Below are some records. Print exactly the lines between the one holding "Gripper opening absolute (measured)" and the one holding "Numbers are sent", inclusive, and nothing else.

[Stored items]
##############################
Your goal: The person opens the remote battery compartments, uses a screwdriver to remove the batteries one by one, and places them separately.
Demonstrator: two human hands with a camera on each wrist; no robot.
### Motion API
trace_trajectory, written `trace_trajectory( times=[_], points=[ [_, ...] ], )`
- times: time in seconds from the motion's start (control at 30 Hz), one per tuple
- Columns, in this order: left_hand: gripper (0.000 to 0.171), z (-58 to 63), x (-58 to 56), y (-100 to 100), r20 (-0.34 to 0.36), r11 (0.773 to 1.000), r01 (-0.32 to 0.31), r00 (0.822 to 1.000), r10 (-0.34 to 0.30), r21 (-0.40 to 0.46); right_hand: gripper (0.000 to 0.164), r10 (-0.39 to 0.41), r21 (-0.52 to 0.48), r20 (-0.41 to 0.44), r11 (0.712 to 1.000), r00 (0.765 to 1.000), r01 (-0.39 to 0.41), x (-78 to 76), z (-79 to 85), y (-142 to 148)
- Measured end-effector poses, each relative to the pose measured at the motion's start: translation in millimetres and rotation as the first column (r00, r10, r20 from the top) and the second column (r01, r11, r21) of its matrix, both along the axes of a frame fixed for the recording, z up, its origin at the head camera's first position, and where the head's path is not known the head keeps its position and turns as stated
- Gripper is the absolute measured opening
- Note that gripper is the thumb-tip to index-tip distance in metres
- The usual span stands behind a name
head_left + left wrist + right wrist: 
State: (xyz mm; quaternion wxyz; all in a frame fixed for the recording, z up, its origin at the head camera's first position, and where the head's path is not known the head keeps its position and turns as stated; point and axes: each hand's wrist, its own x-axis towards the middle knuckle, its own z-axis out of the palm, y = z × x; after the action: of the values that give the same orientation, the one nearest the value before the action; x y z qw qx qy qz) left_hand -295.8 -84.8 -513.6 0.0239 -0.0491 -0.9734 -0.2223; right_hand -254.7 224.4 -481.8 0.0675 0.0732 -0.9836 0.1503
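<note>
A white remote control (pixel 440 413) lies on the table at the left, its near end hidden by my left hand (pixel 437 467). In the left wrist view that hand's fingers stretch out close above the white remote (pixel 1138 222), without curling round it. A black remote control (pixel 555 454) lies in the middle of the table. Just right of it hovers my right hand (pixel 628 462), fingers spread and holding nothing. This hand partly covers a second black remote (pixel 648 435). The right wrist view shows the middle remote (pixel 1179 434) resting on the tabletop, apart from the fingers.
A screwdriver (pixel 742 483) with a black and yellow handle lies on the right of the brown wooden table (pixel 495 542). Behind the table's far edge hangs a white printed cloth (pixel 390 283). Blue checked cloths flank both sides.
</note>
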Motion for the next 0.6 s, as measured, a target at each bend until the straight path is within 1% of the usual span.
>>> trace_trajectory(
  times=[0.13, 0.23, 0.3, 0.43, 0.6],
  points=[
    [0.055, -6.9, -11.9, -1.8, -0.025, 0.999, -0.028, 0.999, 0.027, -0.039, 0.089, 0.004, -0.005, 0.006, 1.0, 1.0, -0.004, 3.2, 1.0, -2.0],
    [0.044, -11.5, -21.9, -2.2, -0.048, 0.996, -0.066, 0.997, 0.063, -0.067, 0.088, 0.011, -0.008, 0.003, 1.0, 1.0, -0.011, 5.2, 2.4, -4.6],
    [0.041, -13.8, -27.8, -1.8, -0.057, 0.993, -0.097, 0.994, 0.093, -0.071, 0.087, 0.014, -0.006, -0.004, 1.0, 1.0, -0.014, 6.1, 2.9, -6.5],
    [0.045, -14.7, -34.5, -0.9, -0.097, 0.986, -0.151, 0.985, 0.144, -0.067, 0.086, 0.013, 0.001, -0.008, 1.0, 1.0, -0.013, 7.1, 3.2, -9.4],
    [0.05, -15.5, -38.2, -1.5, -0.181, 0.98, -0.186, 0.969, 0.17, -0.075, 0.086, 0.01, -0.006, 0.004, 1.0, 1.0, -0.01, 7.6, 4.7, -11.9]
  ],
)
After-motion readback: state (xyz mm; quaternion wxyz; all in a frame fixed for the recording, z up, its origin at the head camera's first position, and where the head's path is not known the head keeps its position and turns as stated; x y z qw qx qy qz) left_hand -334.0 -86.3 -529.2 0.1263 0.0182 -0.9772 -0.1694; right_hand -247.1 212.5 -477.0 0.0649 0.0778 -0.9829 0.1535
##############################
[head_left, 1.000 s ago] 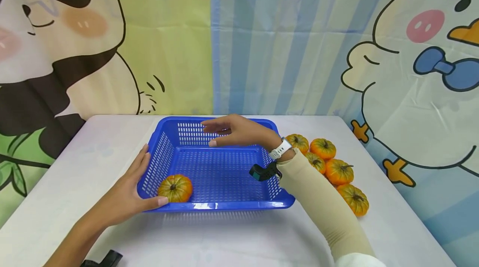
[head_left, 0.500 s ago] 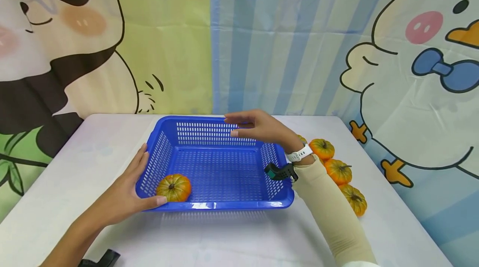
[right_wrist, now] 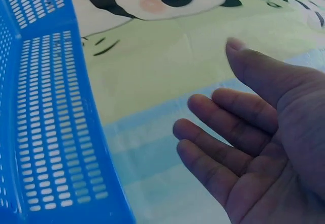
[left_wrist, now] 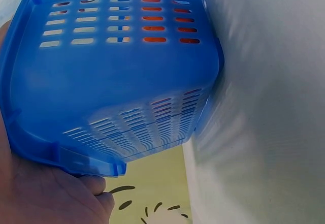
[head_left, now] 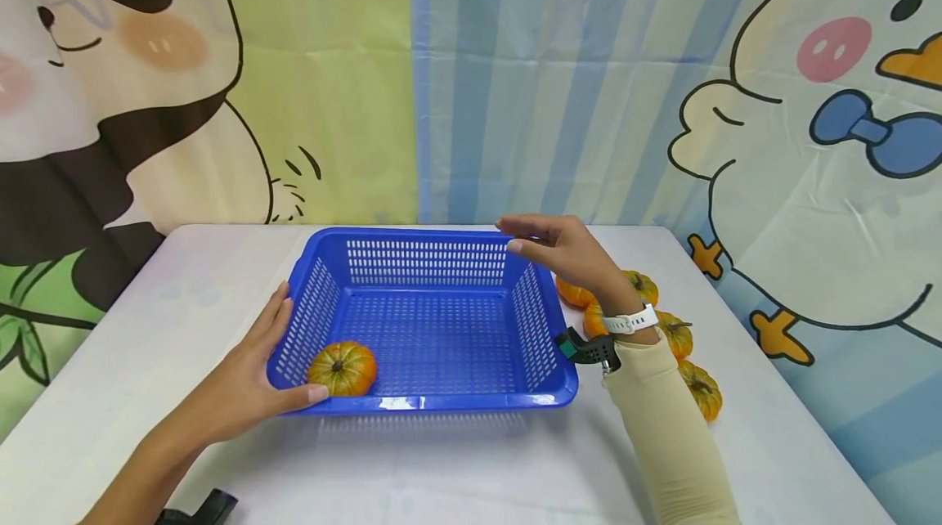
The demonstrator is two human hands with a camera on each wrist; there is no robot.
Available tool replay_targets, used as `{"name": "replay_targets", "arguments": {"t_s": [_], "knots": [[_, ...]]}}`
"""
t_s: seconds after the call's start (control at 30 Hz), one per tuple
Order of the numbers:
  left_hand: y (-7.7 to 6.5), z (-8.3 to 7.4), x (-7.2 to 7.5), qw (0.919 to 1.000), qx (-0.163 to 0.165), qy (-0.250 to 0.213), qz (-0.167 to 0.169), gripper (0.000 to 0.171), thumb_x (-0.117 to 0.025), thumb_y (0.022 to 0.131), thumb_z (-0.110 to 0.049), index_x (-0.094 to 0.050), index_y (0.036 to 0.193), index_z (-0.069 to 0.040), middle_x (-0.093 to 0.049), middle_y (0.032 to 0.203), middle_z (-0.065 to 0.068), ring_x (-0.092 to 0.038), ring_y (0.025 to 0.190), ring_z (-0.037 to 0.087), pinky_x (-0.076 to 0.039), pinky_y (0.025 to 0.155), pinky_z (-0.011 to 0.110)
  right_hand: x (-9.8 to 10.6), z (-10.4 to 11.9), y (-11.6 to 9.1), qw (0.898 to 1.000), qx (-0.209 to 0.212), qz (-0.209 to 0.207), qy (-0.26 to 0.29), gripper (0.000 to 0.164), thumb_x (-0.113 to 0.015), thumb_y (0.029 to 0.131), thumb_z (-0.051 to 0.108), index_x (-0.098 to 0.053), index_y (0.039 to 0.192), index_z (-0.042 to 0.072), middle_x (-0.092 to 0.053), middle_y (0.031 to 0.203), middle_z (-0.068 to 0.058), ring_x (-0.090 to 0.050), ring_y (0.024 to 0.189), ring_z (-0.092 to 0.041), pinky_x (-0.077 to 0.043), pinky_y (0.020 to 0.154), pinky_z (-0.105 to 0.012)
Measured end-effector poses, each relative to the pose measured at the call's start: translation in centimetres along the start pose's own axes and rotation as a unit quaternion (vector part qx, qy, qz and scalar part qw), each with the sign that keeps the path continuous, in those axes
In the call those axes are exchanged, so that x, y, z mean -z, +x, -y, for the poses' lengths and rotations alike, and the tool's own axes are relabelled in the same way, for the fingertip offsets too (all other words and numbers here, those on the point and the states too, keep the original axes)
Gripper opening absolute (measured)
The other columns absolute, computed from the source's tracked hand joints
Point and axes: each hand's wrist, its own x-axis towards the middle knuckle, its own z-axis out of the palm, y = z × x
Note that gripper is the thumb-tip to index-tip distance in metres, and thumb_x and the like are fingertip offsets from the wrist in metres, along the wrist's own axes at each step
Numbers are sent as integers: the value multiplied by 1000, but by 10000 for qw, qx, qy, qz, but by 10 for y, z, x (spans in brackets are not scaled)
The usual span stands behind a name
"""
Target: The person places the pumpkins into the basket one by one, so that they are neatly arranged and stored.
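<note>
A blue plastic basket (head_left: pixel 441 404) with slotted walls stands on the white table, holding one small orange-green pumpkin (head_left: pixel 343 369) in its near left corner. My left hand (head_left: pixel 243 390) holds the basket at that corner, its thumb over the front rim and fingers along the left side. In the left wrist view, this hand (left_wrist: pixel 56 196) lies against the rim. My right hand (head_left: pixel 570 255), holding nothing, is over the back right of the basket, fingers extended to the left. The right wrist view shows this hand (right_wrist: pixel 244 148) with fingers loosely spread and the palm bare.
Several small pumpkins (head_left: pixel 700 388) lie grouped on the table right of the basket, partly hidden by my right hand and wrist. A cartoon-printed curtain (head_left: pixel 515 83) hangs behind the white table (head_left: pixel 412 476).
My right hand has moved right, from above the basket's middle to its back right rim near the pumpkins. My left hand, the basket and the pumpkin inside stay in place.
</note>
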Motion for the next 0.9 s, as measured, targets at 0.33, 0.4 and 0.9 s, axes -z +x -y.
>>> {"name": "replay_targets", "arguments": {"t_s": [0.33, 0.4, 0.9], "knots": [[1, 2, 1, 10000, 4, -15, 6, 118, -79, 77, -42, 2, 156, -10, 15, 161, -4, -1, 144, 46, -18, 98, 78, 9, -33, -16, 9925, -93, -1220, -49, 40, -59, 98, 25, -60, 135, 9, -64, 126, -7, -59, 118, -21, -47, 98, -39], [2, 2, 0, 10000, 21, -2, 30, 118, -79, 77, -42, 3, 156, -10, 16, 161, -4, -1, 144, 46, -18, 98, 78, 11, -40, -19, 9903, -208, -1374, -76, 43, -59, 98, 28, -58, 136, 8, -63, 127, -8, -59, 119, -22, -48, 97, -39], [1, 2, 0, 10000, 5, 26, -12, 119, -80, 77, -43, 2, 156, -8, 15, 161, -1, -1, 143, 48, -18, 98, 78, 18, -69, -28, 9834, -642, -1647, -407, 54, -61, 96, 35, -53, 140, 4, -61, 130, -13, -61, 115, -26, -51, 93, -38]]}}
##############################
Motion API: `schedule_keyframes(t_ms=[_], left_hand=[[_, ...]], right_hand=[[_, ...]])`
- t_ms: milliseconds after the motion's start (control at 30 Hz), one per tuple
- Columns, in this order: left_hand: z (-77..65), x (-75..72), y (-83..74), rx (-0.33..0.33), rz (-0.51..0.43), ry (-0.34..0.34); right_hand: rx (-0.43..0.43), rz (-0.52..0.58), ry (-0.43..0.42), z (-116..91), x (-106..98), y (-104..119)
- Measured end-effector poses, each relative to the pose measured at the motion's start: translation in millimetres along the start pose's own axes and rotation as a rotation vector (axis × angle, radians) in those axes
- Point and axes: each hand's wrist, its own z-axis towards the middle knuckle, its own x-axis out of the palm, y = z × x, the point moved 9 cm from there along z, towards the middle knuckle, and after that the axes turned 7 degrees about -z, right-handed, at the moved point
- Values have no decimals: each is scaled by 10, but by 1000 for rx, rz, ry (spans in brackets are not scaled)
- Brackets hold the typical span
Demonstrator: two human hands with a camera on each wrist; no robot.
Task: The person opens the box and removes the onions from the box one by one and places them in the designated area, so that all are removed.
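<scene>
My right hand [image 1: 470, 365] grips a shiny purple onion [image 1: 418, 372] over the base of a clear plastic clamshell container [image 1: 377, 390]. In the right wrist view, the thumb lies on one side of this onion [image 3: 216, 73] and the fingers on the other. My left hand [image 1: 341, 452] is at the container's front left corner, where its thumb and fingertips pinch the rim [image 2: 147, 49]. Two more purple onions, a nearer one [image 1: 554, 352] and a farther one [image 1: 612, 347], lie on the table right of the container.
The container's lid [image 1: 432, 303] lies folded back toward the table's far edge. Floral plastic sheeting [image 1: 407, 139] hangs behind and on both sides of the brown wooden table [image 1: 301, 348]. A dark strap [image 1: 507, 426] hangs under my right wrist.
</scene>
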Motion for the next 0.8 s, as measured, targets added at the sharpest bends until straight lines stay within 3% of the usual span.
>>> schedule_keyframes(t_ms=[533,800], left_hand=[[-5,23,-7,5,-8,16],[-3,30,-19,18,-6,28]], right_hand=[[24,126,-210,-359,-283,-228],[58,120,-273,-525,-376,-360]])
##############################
TASK ANSWER
Gripper opening absolute (measured)
The other columns absolute, computed from the source's tracked hand joints
Point and axes: each hand's wrist, its own x-axis towards the middle knuckle, its own z-axis out of the palm, y = z × x
Note that gripper is the thumb-tip to index-tip distance in metres, and thumb_x and the like are fingertip offsets from the wrist in metres, along the wrist's own axes at each step
Numbers are sent as integers: the value multiplied by 1000, but by 10000 for qw, qx, qy, qz, but by 10 for y, z, x (spans in brackets are not scaled)

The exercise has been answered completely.